▶ _Work order_
Using the data below, gather each line that includes the word "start".
-- Opening Marker --
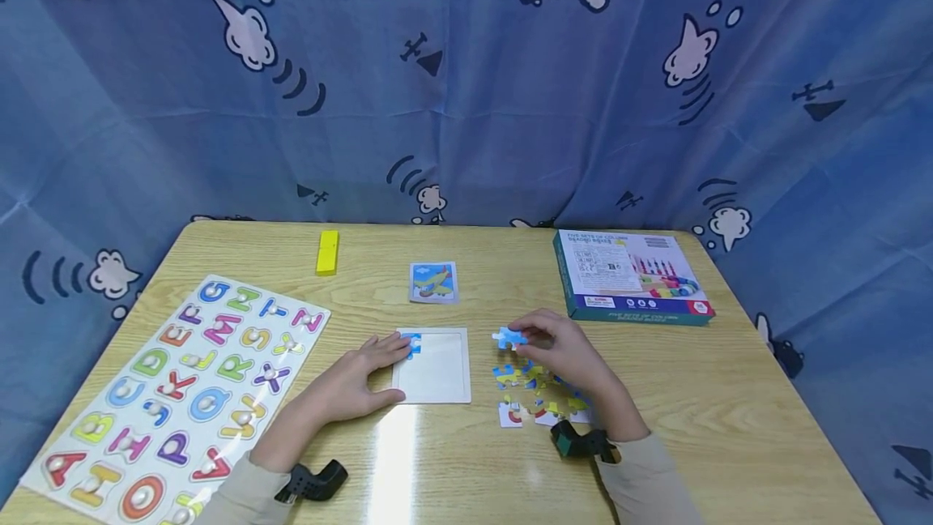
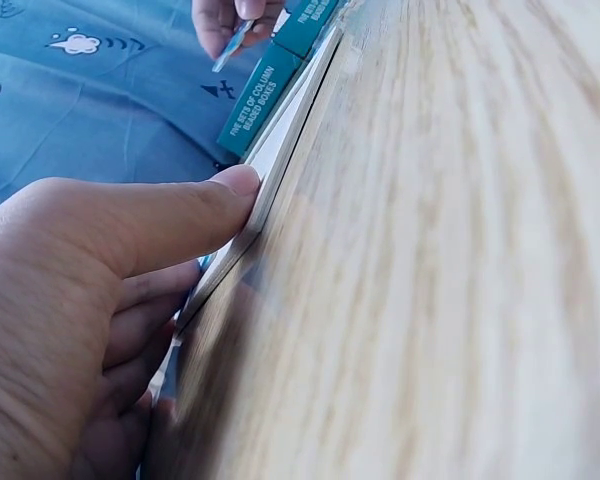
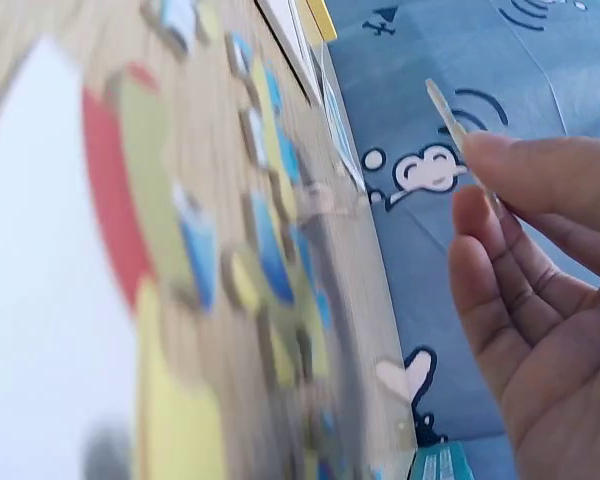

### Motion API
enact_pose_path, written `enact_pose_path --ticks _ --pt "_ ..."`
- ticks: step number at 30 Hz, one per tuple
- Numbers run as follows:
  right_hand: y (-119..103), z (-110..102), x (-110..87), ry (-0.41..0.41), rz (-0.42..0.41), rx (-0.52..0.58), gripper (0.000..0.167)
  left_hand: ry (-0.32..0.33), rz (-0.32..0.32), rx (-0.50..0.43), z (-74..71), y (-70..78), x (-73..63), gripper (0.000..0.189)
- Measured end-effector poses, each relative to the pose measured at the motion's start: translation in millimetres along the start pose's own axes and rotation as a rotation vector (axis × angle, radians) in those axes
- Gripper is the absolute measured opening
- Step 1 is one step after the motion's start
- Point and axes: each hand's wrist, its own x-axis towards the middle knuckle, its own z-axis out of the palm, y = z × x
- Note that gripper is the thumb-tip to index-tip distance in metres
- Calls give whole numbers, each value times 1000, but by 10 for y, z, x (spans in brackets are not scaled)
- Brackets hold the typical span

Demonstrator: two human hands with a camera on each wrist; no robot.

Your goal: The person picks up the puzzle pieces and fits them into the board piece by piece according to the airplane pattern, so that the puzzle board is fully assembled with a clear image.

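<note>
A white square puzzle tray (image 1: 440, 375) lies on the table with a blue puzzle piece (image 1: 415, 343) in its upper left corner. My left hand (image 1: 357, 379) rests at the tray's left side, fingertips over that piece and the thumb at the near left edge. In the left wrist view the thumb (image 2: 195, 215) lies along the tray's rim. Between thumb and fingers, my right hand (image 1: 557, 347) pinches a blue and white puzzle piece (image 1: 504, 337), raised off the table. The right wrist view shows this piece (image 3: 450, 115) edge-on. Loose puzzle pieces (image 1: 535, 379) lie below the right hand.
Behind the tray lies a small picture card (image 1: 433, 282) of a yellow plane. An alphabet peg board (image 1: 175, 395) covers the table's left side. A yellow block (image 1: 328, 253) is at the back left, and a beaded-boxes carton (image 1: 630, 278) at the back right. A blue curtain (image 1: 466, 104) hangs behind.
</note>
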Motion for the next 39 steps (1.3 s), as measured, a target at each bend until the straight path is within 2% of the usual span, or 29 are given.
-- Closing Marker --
▶ _Task answer_
- Measured end-effector poses, each relative to the pose measured at the motion's start: translation in millimetres along the start pose's own axes and rotation as a rotation vector (axis × angle, radians) in those axes
- Step 1 is one step after the motion's start

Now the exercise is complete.